• **ABOUT THIS TASK**
Pictures aside, each record should be reproduced exactly.

• **EXCERPTED DATA**
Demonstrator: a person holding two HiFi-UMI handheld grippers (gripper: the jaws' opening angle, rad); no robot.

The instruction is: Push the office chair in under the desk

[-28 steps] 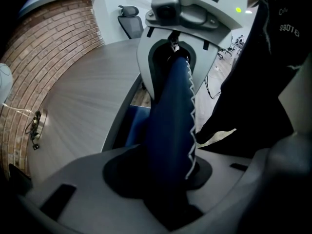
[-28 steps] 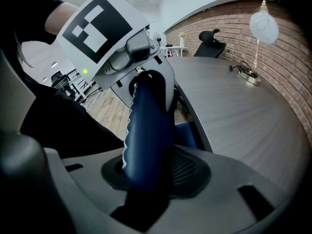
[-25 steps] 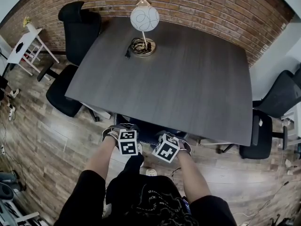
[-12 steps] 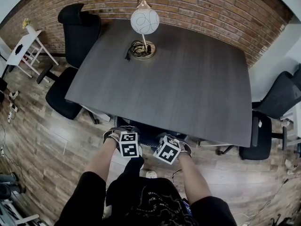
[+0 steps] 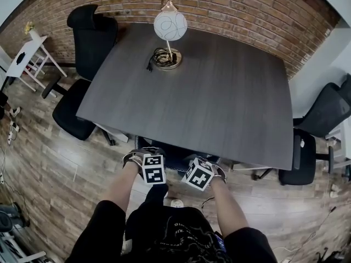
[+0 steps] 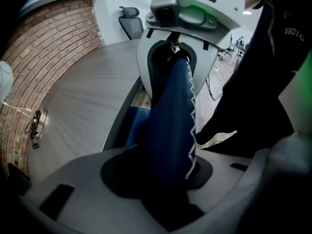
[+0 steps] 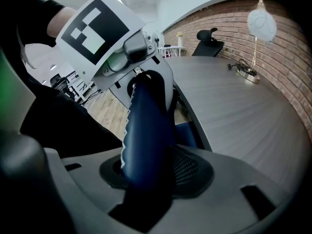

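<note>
- A person is standing at the near edge of the table, bringing the left gripper and the right gripper down side by side onto the top edge of the office chair.
- The office chair is sitting tucked beneath the table's near edge. Only a strip of its blue backrest is showing past the tabletop, so the push appears to be all but finished.
- Both pairs of jaws have just been opening. Each pair is now standing spread around the backrest's stitched top edge, which is running between the jaws rather than being pinched by them.
- The two grippers are set a little apart along the backrest, most likely so that the chair rolls straight instead of swivelling as it goes in.
- Both grippers are pointing steeply down over the backrest, the only part of the chair the table is leaving within reach.
- A globe lamp and a coiled cable are sitting at the table's far side, well apart from the work.
- Black chairs at the left and right corners are playing no part.
</note>
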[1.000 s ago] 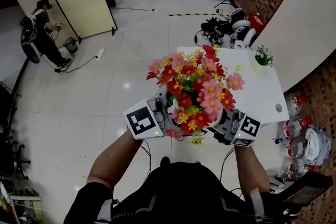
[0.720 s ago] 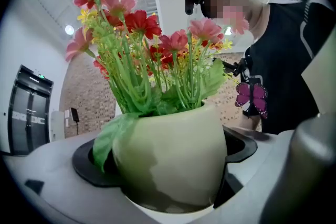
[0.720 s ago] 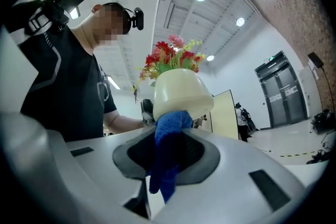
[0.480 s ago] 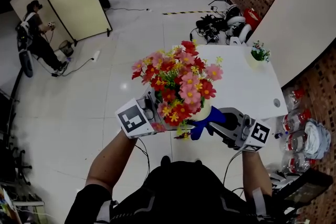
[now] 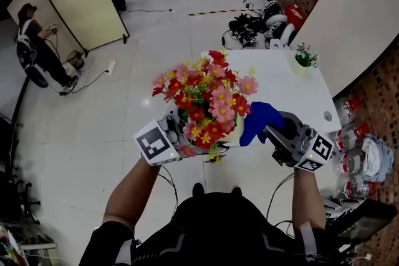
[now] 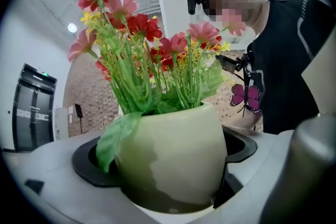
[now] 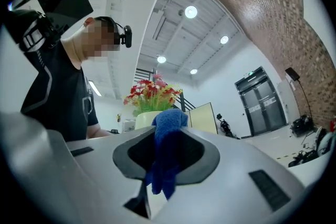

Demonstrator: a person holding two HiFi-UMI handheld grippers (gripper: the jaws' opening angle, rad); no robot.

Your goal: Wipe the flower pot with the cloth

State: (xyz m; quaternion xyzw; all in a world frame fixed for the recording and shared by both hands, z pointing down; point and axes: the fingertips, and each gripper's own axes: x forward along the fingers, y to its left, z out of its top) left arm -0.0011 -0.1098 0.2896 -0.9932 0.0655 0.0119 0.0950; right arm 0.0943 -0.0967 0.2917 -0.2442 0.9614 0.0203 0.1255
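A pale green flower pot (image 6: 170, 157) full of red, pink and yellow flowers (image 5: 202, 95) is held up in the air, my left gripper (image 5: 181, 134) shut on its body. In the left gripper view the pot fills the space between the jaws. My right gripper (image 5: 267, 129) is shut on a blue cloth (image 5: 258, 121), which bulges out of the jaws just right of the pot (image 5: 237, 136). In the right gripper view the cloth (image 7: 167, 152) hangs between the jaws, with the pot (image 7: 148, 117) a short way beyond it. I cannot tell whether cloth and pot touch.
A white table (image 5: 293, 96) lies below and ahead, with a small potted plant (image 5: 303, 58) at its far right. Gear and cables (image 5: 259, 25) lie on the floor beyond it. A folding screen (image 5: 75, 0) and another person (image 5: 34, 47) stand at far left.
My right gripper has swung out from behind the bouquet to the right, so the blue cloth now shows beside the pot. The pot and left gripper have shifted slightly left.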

• **REPLY TO THE EXERCISE**
Demonstrator: a person holding two HiFi-UMI handheld grippers (gripper: the jaws' opening angle, rad); no robot.

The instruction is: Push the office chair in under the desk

[-28 steps] 
[-28 steps] 
[-25 steps] 
[-12 steps] 
[+0 steps] 
[+0 steps] 
[+0 steps] 

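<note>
- A person is standing at the near edge of the table, bringing the left gripper and the right gripper down side by side onto the top edge of the office chair.
- The office chair is sitting tucked beneath the table's near edge. Only a strip of its blue backrest is showing past the tabletop, so the push appears to be all but finished.
- Both pairs of jaws have just been opening. Each pair is now standing spread around the backrest's stitched top edge, which is running between the jaws rather than being pinched by them.
- The two grippers are set a little apart along the backrest, most likely so that the chair rolls straight instead of swivelling as it goes in.
- Both grippers are pointing steeply down over the backrest, the only part of the chair the table is leaving within reach.
- A globe lamp and a coiled cable are sitting at the table's far side, well apart from the work.
- Black chairs at the left and right corners are playing no part.
</note>
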[1.000 s ago] 
[0.720 s ago] 
[0.720 s ago] 
[0.480 s ago] 
[now] 
[now] 
[now] 

Demonstrator: a person holding two HiFi-UMI handheld grippers (gripper: the jaws' opening angle, rad); no robot.

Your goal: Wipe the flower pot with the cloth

State: (xyz m; quaternion xyzw; all in a world frame fixed for the recording and shared by both hands, z pointing down; point and axes: the fingertips, and each gripper's own axes: x forward along the fingers, y to its left, z out of its top) left arm -0.0011 -0.1098 0.2896 -0.9932 0.0655 0.0119 0.0950; right arm 0.0943 -0.0967 0.2917 -0.2442 0.9614 0.0203 0.1255
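A pale green flower pot (image 6: 170, 157) full of red, pink and yellow flowers (image 5: 202, 95) is held up in the air, my left gripper (image 5: 181, 134) shut on its body. In the left gripper view the pot fills the space between the jaws. My right gripper (image 5: 267, 129) is shut on a blue cloth (image 5: 258, 121), which bulges out of the jaws just right of the pot (image 5: 237, 136). In the right gripper view the cloth (image 7: 167, 152) hangs between the jaws, with the pot (image 7: 148, 117) a short way beyond it. I cannot tell whether cloth and pot touch.
A white table (image 5: 293, 96) lies below and ahead, with a small potted plant (image 5: 303, 58) at its far right. Gear and cables (image 5: 259, 25) lie on the floor beyond it. A folding screen (image 5: 75, 0) and another person (image 5: 34, 47) stand at far left.
My right gripper has swung out from behind the bouquet to the right, so the blue cloth now shows beside the pot. The pot and left gripper have shifted slightly left.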

The response has been given in full.